The usual refrain is that speed, finesse and control are the hallmarks of good fencing, and those are things that can only be destroyed by lifting weights. Which is total nonsense. You cannot be fast without muscles to make you go fast. Speed is nothing other than the result of an intense contraction of muscle. Strength training is training a muscle to contract as quickly and strongly as possible. Weights are most commonly used for this, but they aren’t the only tool.
Anything that loads a muscle up, and makes it exert more force than it’s used to, helps to promote strength. I use a carefully designed progression of athletic exercises…sprints and gymnastics…because I don’t have access to adequate weights and facilities for my students. I also resent the time weight training takes, when I can achieve what are equal, and in some ways superior, results in shorter time with no equipment.
Strength is key for any martial art. You must be able to explode quickly in any direction, including up and down. You also need to be able to stop that acceleration instantly, which can require even more force than accelerating, as the body mechanics are usually not so well balanced. Being able to make a rapid parry, disengage, beat and extension attack requires a well trained, tuned and strong muscle system. A weak person moves slowly.

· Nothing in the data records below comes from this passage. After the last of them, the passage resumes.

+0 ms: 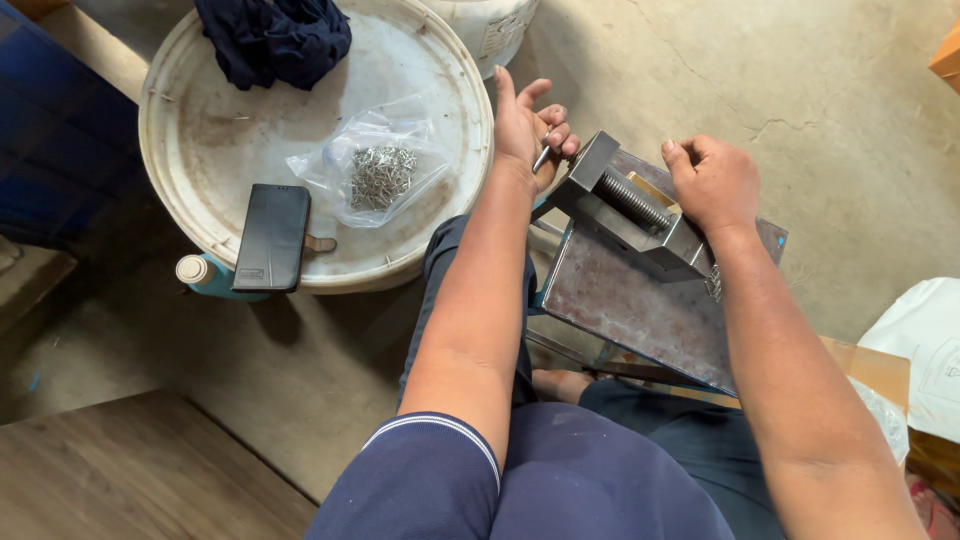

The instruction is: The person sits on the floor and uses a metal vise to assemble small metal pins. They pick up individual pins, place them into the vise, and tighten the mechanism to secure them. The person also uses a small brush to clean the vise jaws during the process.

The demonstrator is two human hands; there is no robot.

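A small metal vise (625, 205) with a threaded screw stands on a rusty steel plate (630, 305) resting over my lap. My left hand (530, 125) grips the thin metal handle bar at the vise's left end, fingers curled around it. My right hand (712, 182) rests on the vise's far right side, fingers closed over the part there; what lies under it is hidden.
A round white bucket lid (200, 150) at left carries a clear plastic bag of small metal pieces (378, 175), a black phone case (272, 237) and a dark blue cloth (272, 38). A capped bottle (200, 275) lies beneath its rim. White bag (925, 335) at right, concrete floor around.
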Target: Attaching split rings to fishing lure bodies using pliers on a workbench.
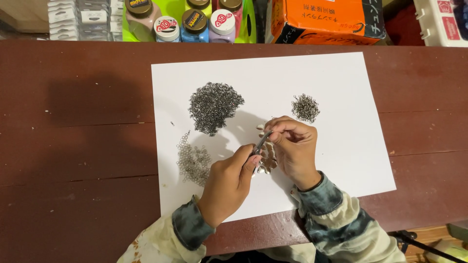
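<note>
My left hand (228,184) grips small dark pliers (261,144) whose tips point up toward my right hand. My right hand (292,148) pinches a tiny metal ring at the plier tips, with its fingers curled over some small pale pieces (268,160). Both hands work over a white paper sheet (336,87). A large heap of small metal rings (214,106) lies above my left hand. A smaller heap of rings (305,107) sits just above my right hand. A flat patch of linked rings (193,160) lies left of my left hand.
The sheet rests on a dark red-brown wooden table (73,126). Along the far edge stand several jars with lids (195,24), an orange box (324,20), and stacked white packets (80,18). A white crate (441,22) sits at the far right.
</note>
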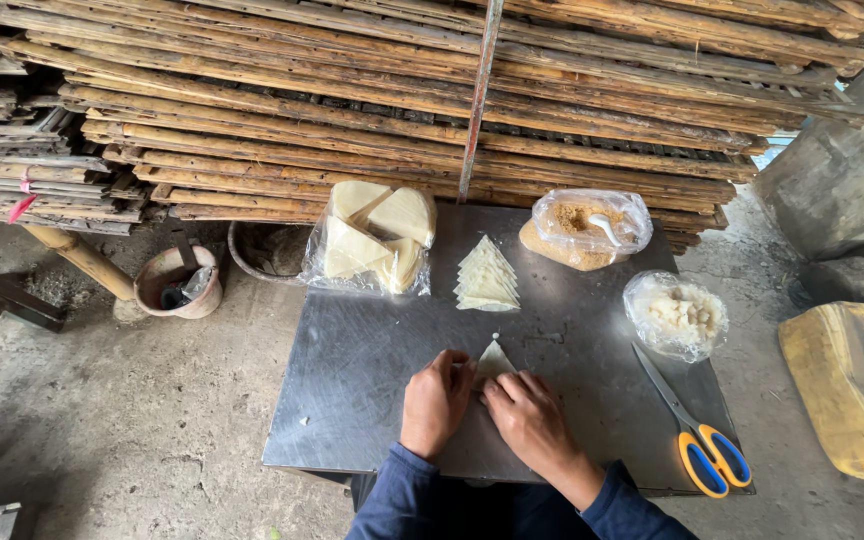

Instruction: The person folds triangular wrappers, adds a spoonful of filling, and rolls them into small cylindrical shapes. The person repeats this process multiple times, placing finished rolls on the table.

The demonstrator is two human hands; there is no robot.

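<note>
Both my hands rest on a metal table [352,400], pressing a pale triangular wrapper [494,358] between their fingertips. My left hand [435,400] covers its left side and my right hand [530,420] lies over its lower right part. Only the wrapper's upper tip shows. Farther back on the table sits a fanned stack of cut triangular wrappers [486,276]. A clear plastic bag of larger folded wrappers [372,240] lies at the back left.
A bag-lined bowl of brown crumbly filling with a spoon [587,228] and a bag of white lumps [674,314] stand at the right. Scissors with blue and orange handles [697,435] lie near the right edge. Stacked bamboo racks [402,100] rise behind; a small bucket [177,282] is on the floor.
</note>
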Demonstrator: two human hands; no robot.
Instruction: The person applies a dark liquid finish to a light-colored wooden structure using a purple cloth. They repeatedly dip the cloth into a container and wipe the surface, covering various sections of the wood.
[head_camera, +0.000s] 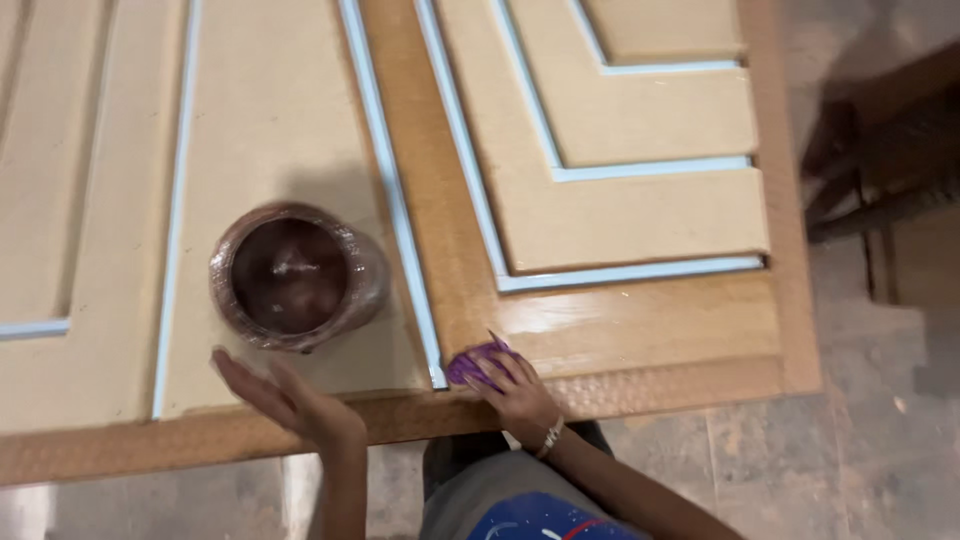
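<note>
The left hand (290, 400) is lying flat and open on the panelled wooden door (640, 340), fingers spread, just below a round brown jar (295, 277) standing upright with its mouth facing up. To the right, the right hand (520, 390) is pressing a crumpled purple cloth (478, 362) against the door's glossy frame, fingers curled over it.

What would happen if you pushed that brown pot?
The pot looks full of dark liquid, so it is probably heavy and might slosh or spill. It is wide and squat, so it would likely slide on the panel rather than tip.
</note>
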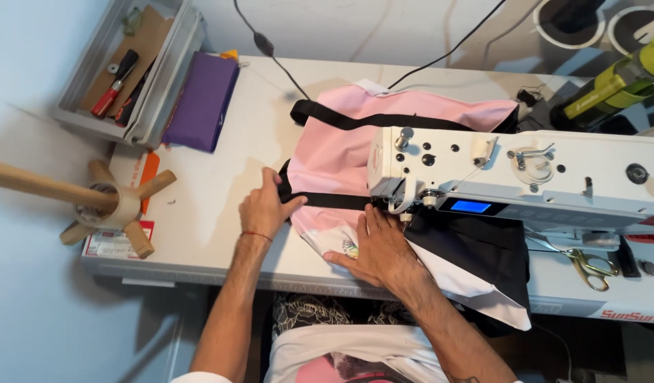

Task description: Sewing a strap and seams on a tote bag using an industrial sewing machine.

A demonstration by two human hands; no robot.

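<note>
A pink fabric piece (341,152) with black webbing straps (334,201) lies under the head of a white sewing machine (525,177). My left hand (264,207) pinches the black strap at the fabric's left edge. My right hand (377,248) lies flat on the pink and white fabric, just in front of the needle area, its fingers pointing toward the presser foot. Black fabric (483,252) and a white layer (476,284) hang over the table's front edge to the right of that hand.
A purple pouch (201,99) and a grey tray with tools (128,67) sit at the back left. A wooden spool stand (107,202) juts out at the left. Gold-handled scissors (589,266) lie at the right. Black cables (284,67) cross the white table (199,213).
</note>
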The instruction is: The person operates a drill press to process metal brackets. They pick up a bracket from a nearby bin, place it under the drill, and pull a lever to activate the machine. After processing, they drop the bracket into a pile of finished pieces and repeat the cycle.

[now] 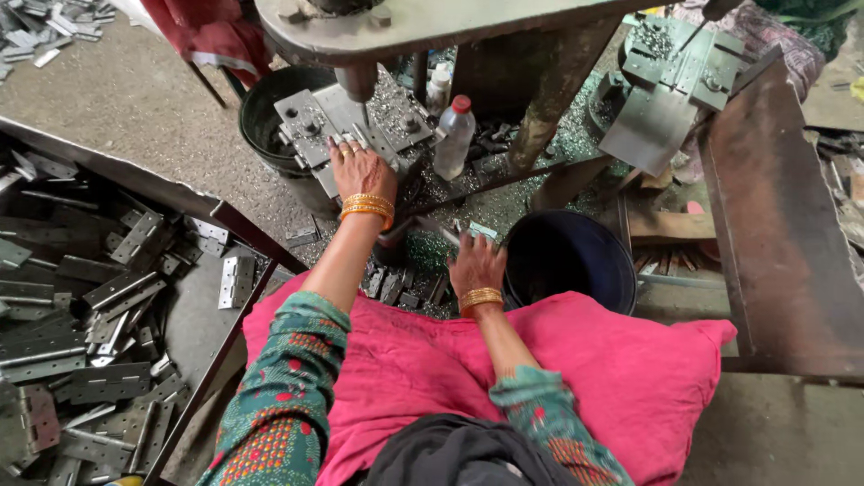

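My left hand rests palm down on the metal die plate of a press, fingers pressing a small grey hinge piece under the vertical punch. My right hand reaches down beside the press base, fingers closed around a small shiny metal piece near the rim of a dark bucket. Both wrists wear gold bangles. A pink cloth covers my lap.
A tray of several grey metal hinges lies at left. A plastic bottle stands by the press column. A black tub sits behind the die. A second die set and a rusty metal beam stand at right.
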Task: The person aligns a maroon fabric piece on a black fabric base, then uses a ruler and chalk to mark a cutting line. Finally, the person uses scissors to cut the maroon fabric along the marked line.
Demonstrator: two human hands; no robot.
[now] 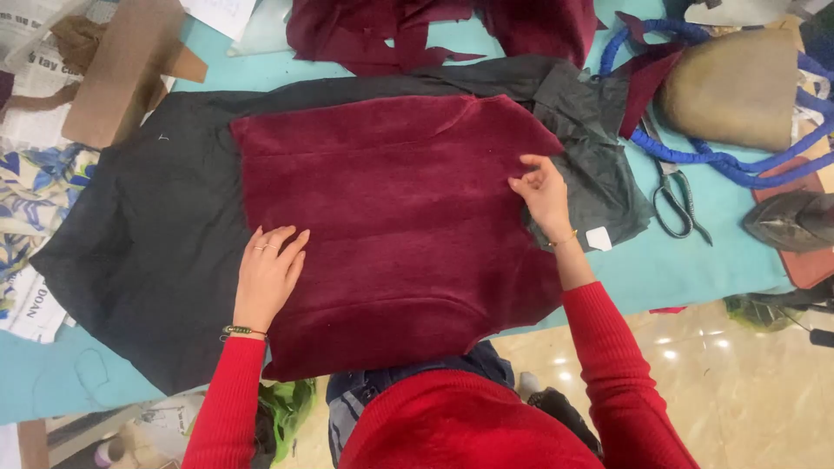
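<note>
A dark red velvet fabric piece [391, 217] lies flat on top of a larger black lining cloth [148, 234] on the turquoise table [730, 260]. My left hand [268, 274] rests flat, fingers together, on the left edge of the red piece where it meets the black cloth. My right hand [543, 191] presses its fingertips on the red piece's right edge, with the black cloth bunched just beyond it. Neither hand holds anything. Both arms wear red sleeves.
Black-handled scissors [676, 201] lie right of the cloth. Behind them are a tan padded form [738, 87] wrapped with blue cord [695, 152] and an iron [790, 221]. More red scraps [417, 30] lie at the back, cardboard [113, 74] and newspapers [30, 78] at left.
</note>
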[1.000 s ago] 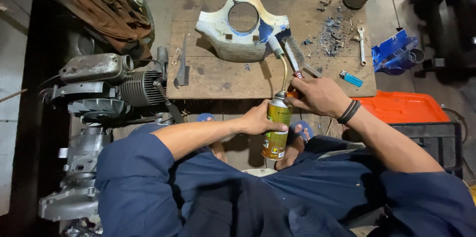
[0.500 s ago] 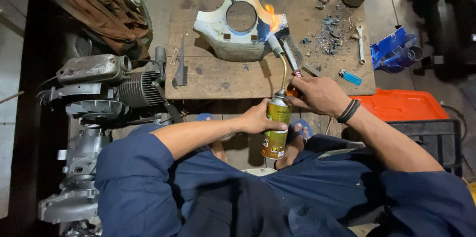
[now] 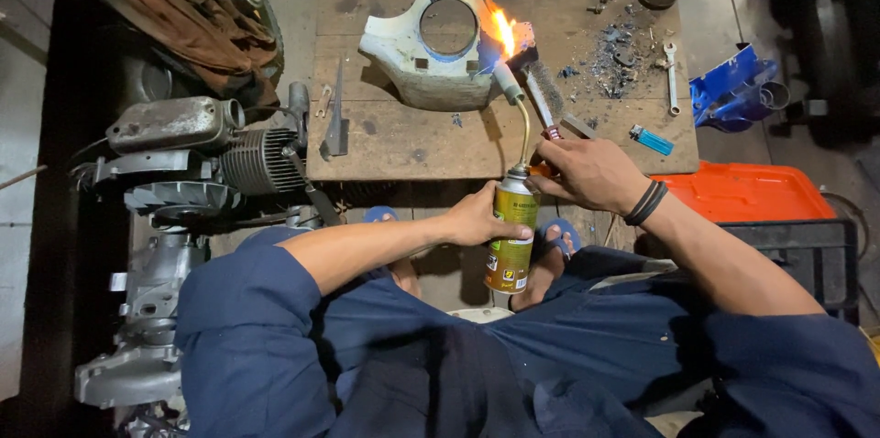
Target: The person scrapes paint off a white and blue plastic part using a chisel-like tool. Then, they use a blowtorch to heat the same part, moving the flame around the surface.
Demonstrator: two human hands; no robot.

Strength radiates out from the core. The spine has to be strong, the muscles of the back powerful and lively to support the shoulders, and deeply rooted into the hips and legs to take advantage of the push-back from gravity to give us impetus. The quality of that support structure directly relates down to our fingertips and out along the blade. If you build strength all along the chain, it will show in the precise and technical actions of your swordwork. Strength training cannot be neglected. It must be a part of your training program if you really wish to claim swordwork as your art.